-- Available data follows --

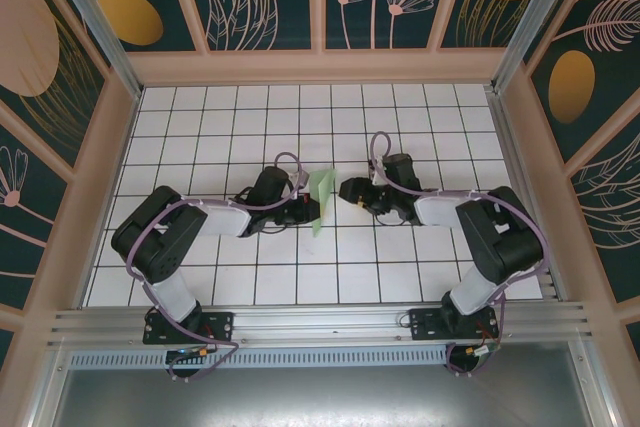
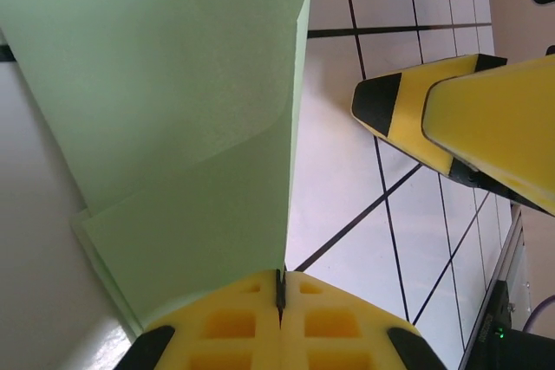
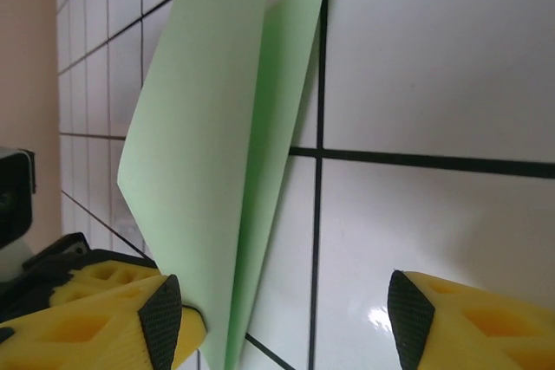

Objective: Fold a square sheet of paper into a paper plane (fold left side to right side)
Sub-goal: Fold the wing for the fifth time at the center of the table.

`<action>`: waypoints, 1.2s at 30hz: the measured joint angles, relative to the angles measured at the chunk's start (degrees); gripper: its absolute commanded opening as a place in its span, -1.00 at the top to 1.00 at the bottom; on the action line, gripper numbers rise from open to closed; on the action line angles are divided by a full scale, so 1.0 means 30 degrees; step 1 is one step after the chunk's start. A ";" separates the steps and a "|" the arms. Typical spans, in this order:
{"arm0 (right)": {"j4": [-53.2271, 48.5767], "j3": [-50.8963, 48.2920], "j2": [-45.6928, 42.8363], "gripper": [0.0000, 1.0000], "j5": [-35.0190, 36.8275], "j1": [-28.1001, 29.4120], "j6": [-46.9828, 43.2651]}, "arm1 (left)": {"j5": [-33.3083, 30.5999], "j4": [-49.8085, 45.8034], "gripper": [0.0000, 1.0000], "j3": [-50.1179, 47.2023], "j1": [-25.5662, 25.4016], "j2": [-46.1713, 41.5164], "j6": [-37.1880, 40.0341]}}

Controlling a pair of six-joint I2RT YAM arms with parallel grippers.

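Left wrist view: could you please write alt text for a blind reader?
The left end effector is shut on a folded pale green sheet of paper. The right end effector sits at the frame's right edge, over the white tiled table.

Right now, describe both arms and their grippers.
The left arm and right arm each have black joints, a pale grey forearm link and a black base. A lilac cable loops along each. The left gripper and right gripper have yellow wedge-shaped fingers with moulded pockets and black tips.
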 measured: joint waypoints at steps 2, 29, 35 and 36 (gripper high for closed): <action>0.0517 0.0291 0.0488 -0.34 -0.0131 0.0015 0.0423 | 0.0066 0.0044 0.90 0.0000 0.0124 0.0000 0.0000; 0.0954 0.3978 0.4109 -0.04 0.0772 0.1523 0.1698 | 0.0488 0.0685 0.90 -0.0342 0.0823 -0.0007 0.0007; 0.0219 0.4656 0.4648 -0.02 0.1013 0.1581 0.1683 | 0.0503 0.0743 0.90 -0.0481 0.0947 -0.0007 0.0015; 0.0058 0.4779 0.4772 -0.02 0.1056 0.1647 0.1690 | 0.0503 0.0750 0.90 -0.0503 0.0984 -0.0007 0.0022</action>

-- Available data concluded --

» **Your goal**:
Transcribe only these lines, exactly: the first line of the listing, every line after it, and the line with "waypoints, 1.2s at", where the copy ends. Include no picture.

» **The completed task**:
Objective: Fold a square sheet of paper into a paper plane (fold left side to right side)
Sub-goal: Fold the wing for the fifth time at the center of the table.

`<action>`: waypoints, 1.2s at 30hz: the measured joint angles, relative to the angles measured at the chunk's start (degrees); gripper: its absolute commanded opening as a place in its span, -1.00 at the top to 1.00 at the bottom; on the action line, gripper numbers rise from open to closed; on the action line angles are divided by a full scale, so 1.0 means 30 degrees; step 1 is one step after the chunk's start. A ";" separates the steps and a "|" the arms. Typical spans, in this order:

There is no more to this answer.